Sementara Arafat memperpanjang cabang sampai kematiannya, otoritas pendudukan Israel terus mencabut dan menghancurkan pohon zaitun sampai hari ini. Petani dan pohon mereka tunduk pada Israel terus-menerus. Festival zaitun telah terjadi di bawah bayang-bayang perampasan tanah besar-besaran oleh pendudukan Israel serta pembatasan yang diberlakukan oleh Israel pada akses ke plot yang tersisa.
Pemukim bertanggung jawab atas serangan yang sedang berlangsung terhadap pemanen Palestina dan perusakan pohon. Organisasi hak asasi manusia B'Tselem telah mendokumentasikan ratusan kasus serangan pemukim terhadap warga Palestina atau properti mereka di Tepi Barat yang diduduki.

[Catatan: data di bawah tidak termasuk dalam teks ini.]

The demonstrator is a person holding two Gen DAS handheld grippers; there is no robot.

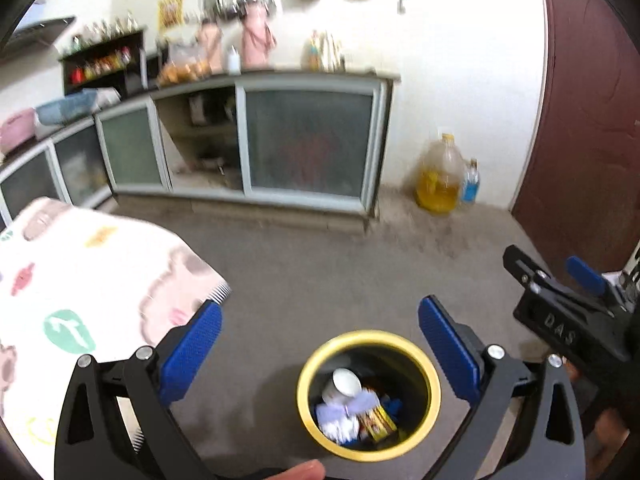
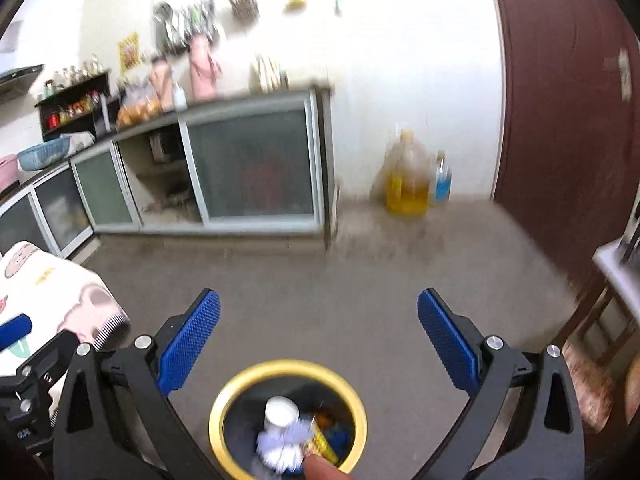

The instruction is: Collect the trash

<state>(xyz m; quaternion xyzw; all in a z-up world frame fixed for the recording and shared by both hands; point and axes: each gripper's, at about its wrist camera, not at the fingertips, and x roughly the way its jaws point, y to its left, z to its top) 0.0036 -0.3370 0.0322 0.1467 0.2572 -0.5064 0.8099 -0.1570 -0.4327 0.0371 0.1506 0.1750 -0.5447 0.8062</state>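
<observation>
A round bin with a yellow rim stands on the grey floor below both grippers. Inside lie a white paper cup, crumpled white paper and a yellow wrapper. My left gripper is open and empty above the bin. My right gripper is open and empty above the same bin, where the cup and paper show blurred. The right gripper's body also shows in the left wrist view, at the right.
A table with a patterned cloth stands at the left. A low cabinet with glass doors runs along the far wall. An oil jug and a small bottle stand by the dark red door. A wooden chair is at right.
</observation>
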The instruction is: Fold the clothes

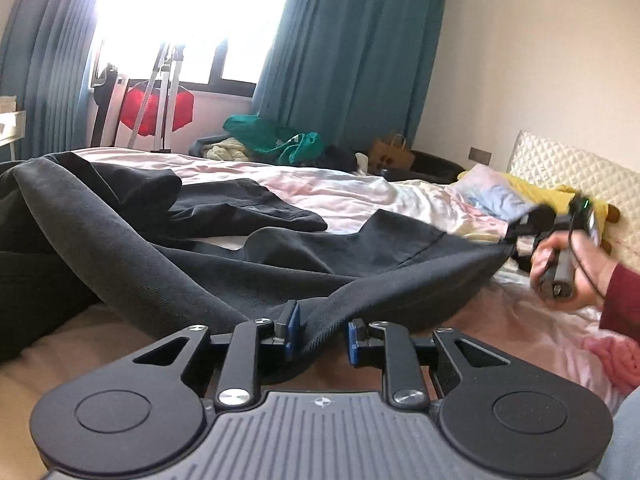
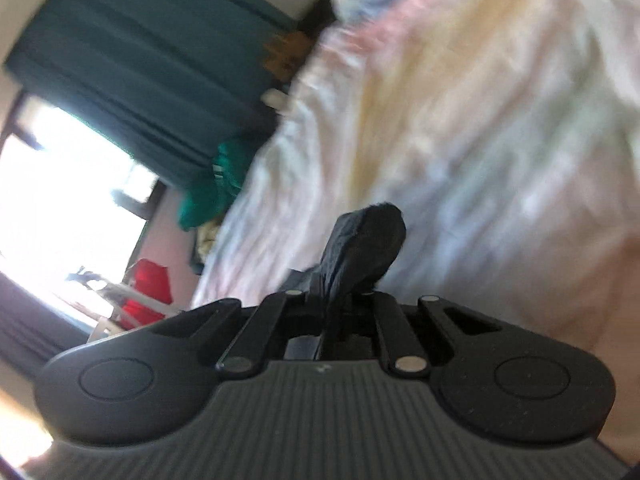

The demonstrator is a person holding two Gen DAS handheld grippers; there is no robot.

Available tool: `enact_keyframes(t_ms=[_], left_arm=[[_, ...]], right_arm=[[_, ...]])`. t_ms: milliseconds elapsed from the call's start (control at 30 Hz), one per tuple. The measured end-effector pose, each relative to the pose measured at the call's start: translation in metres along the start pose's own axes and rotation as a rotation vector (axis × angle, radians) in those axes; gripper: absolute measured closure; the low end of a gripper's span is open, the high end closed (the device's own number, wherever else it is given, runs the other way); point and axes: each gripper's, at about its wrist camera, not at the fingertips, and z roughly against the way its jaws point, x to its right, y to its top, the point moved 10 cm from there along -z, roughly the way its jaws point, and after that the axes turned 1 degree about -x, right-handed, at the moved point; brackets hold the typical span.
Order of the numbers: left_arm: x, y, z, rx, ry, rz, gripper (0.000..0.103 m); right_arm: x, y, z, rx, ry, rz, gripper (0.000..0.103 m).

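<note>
A dark grey garment (image 1: 168, 248) lies rumpled across the bed (image 1: 344, 192). One fold of it runs down between the blue pads (image 1: 294, 330) of my left gripper (image 1: 323, 334). The jaws stand apart and the cloth sits loosely in the gap. At the right, a hand (image 1: 560, 276) in a maroon sleeve holds my right gripper (image 1: 516, 236), which pinches the garment's far corner. In the blurred, tilted right wrist view, my right gripper (image 2: 340, 300) is shut on a tuft of that dark cloth (image 2: 368, 236), which sticks up past the fingers.
Pastel bedding covers the bed (image 2: 460, 120). A quilted headboard (image 1: 572, 168) and a yellow pillow (image 1: 532, 196) are at the right. Beyond the bed sit a green bag (image 1: 276, 138), a brown paper bag (image 1: 390, 154), a red item on a stand (image 1: 156, 108) and teal curtains (image 1: 352, 52).
</note>
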Motion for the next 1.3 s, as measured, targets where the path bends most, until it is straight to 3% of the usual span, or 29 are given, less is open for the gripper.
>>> enact_keyframes(t_ms=[133, 200, 300, 433, 500, 667, 733, 833, 900, 1000, 1133, 1300], left_arm=[[-0.003, 0.005, 0.014, 0.000, 0.000, 0.079, 0.068], [-0.007, 0.009, 0.028, 0.010, 0.017, 0.102, 0.052], [-0.015, 0.019, 0.050, 0.000, 0.067, 0.100, 0.045], [-0.036, 0.034, 0.085, -0.025, 0.118, 0.126, 0.043], [-0.051, 0.038, 0.107, -0.028, 0.148, 0.161, 0.031], [-0.117, 0.043, 0.162, -0.035, 0.250, 0.315, 0.022], [-0.146, 0.043, 0.178, -0.045, 0.324, 0.365, 0.022], [-0.179, 0.041, 0.192, -0.070, 0.414, 0.397, 0.022], [-0.194, 0.036, 0.197, -0.084, 0.460, 0.419, 0.021], [-0.204, 0.024, 0.195, -0.103, 0.440, 0.498, 0.021], [-0.219, 0.010, 0.191, -0.111, 0.388, 0.640, 0.021], [-0.246, -0.021, 0.197, -0.113, 0.327, 0.939, 0.020]], right_arm=[[0.019, -0.007, -0.011, -0.027, -0.072, -0.013, 0.095], [0.016, -0.011, -0.009, -0.023, -0.083, 0.015, 0.095], [0.009, -0.016, -0.002, -0.030, -0.101, 0.095, 0.093], [0.006, -0.020, 0.014, -0.082, -0.060, 0.091, 0.091], [0.007, -0.022, 0.023, -0.104, -0.064, 0.094, 0.090], [0.013, -0.031, 0.047, -0.163, -0.197, 0.141, 0.057], [0.011, -0.037, 0.055, -0.183, -0.193, 0.128, 0.041], [0.006, -0.050, 0.059, -0.227, -0.170, 0.126, 0.029], [0.004, -0.062, 0.058, -0.281, -0.151, 0.135, 0.029], [0.003, -0.081, 0.053, -0.374, -0.132, 0.117, 0.029], [0.012, -0.093, 0.047, -0.416, -0.063, -0.072, 0.030], [0.019, -0.087, 0.045, -0.360, -0.021, -0.178, 0.036]])
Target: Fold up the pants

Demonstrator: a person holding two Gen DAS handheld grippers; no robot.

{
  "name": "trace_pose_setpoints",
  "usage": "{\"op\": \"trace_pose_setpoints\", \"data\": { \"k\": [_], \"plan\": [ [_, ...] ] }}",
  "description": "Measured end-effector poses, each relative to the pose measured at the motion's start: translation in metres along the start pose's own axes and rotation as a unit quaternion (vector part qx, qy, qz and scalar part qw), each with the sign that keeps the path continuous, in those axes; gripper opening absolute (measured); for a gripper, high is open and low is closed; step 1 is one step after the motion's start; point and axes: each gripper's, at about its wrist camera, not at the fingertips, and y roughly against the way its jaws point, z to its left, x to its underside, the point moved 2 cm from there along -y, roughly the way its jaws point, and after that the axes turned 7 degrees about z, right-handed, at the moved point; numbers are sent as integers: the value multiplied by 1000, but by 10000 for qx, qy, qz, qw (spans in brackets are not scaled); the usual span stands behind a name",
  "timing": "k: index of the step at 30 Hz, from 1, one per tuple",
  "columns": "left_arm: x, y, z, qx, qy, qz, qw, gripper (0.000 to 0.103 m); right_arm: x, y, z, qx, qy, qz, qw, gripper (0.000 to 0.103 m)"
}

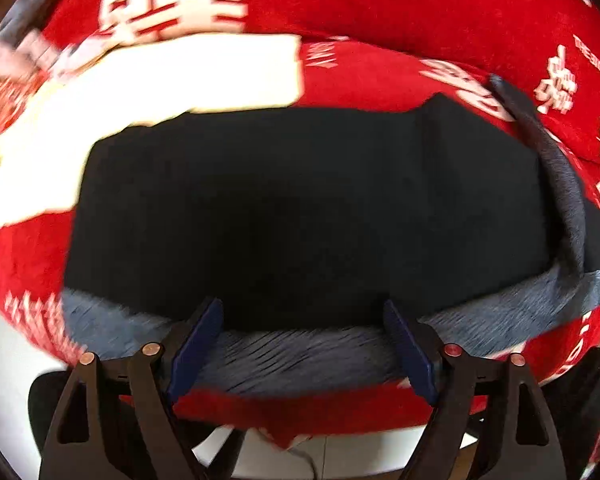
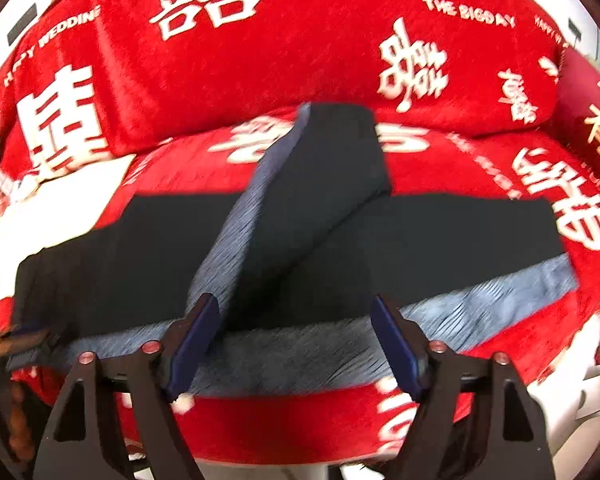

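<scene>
Red plush bedding printed with large white double-happiness characters (image 2: pixel 300 60) covers the bed under us, with a matching bolster along its far edge and a cream-white flat piece (image 1: pixel 160 80) toward the far left corner. No earlier picture is on hand, so we speak only of how things lie.

Our black pants with a grey fleecy lining (image 2: pixel 340 240) lie flat along the bed's near edge, the grey lining showing as a band nearest us. One black section is folded diagonally over the rest, its tip pointing toward the far edge.

Our left gripper (image 1: pixel 304 344) stands released, blue pads wide apart with nothing between them, just over the grey band. Our right gripper (image 2: pixel 296 340) is likewise released and empty, above the base of the diagonal flap.

We judge the risk to be that diagonal flap: it sits askew (not squared to the length below), so a next fold made over it could lock in a crooked bundle. The near band also lies close to the bed's edge, so a careless tug could slide it off.

No containers are in view.
</scene>
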Motion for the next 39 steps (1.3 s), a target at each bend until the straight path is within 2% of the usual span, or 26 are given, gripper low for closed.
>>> {"op": "trace_pose_setpoints", "data": {
  "k": [3,5,7,9,11,14,15,16,17,19,20,21,22,24,26,28,30,32,35,37,39],
  "plan": [
    [13,-1,31,14,432,236,9988,85,-38,-9,-7,131,39,-148,9998,81],
    [14,4,38,-147,596,199,9979,85,-74,-24,-6,260,262,-279,9989,83],
    [10,15,34,-201,516,56,9984,85,-112,-50,-1,448,401,-144,9981,86],
    [0,27,23,-61,399,-78,9992,85,-149,-89,9,522,401,363,9972,86],
    [-13,31,8,-6,234,-149,9996,85,-175,-137,21,653,432,1128,9905,86],
    [-28,24,-10,60,131,11,9999,85,-183,-196,32,1023,613,2042,9716,86],
    [-31,19,-12,87,130,100,9998,85,-181,-210,31,1190,656,2230,9653,86],
    [-32,13,-13,95,127,202,9997,85,-181,-213,28,1099,582,2152,9686,86],
    [-35,7,-17,80,143,281,9995,85,-183,-209,21,973,382,1978,9747,79],
    [-33,-8,-17,92,225,520,9983,85,-183,-203,4,974,216,2008,9745,26],
    [-34,-15,-16,131,286,569,9979,88,-184,-199,-3,936,250,2005,9749,15],
    [-35,-16,-15,141,334,523,9980,89,-183,-193,-13,707,179,1960,9779,10],
    [-37,-16,-15,143,350,501,9980,89,-182,-184,-27,618,32,1883,9802,8],
    [-40,-14,-14,46,409,449,9981,89,-177,-151,-58,505,-317,1417,9881,8],
    [-40,-7,-12,-1,413,371,9985,89,-158,-104,-90,362,-671,786,9940,8],
    [-42,-3,-14,84,382,269,9989,89,-132,-60,-120,325,-1018,228,9940,8],
    [-47,2,-20,182,268,175,9993,89,-98,-24,-154,292,-1483,-106,9884,8],
    [-51,-1,-28,216,123,208,9995,89,-59,-8,-188,222,-1935,-162,9807,8],
    [-54,-22,-41,262,10,464,9986,90,-6,-20,-227,181,-2382,23,9711,7],
    [-52,-25,-46,23,-122,364,9993,95,16,-35,-243,85,-2625,313,9644,7],
    [-50,-21,-51,-80,-216,357,9991,95,32,-48,-254,-220,-2877,332,9569,7]
  ]
}}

Uni Eropa telah menyatakan keprihatinan atas serangan selama musim panen zaitun. Uni Eropa menyerukan perlindungan warga Palestina dan para penyerang dibawa ke pengadilan.
"Tim diplomatik yang berpartisipasi menegaskan penentangannya yang berkelanjutan terhadap kebijakan pemukiman Israel dan keprihatinannya atas meningkatnya kekerasan. Israel, sebagai kekuatan pendudukan, diwajibkan berdasarkan hukum internasional untuk melindungi penduduk Palestina dari serangan pemukim, " katanya.
Pasukan pendudukan Israel menghancurkan pohon dan tanaman di sepanjang pagar pemisah antara Gaza dan Israel. Menurut Kementerian Pertanian Palestina, ini sering memaksa petani untuk mencabut pohon di daerah tersebut, mengklaim bahwa itu adalah risiko keamanan.
Selain itu, pasukan pendudukan menyemprotkan bahan kimia beracun ke lahan pertanian yang luas yang ditanami oleh warga Palestina di Gaza dalam upaya merusak tanaman yang berdiri. Di luar ini, penyalahgunaan pasokan air tanah oleh otoritas pendudukan telah menyebabkan air tanah terkontaminasi dengan air laut yang korosif.
Ini memberikan tantangan lain bagi petani zaitun Palestina di Gaza yang terkepung. Menurut perkiraan PBB, 96 persen air minum di Gaza terkontaminasi dengan limbah dan air laut.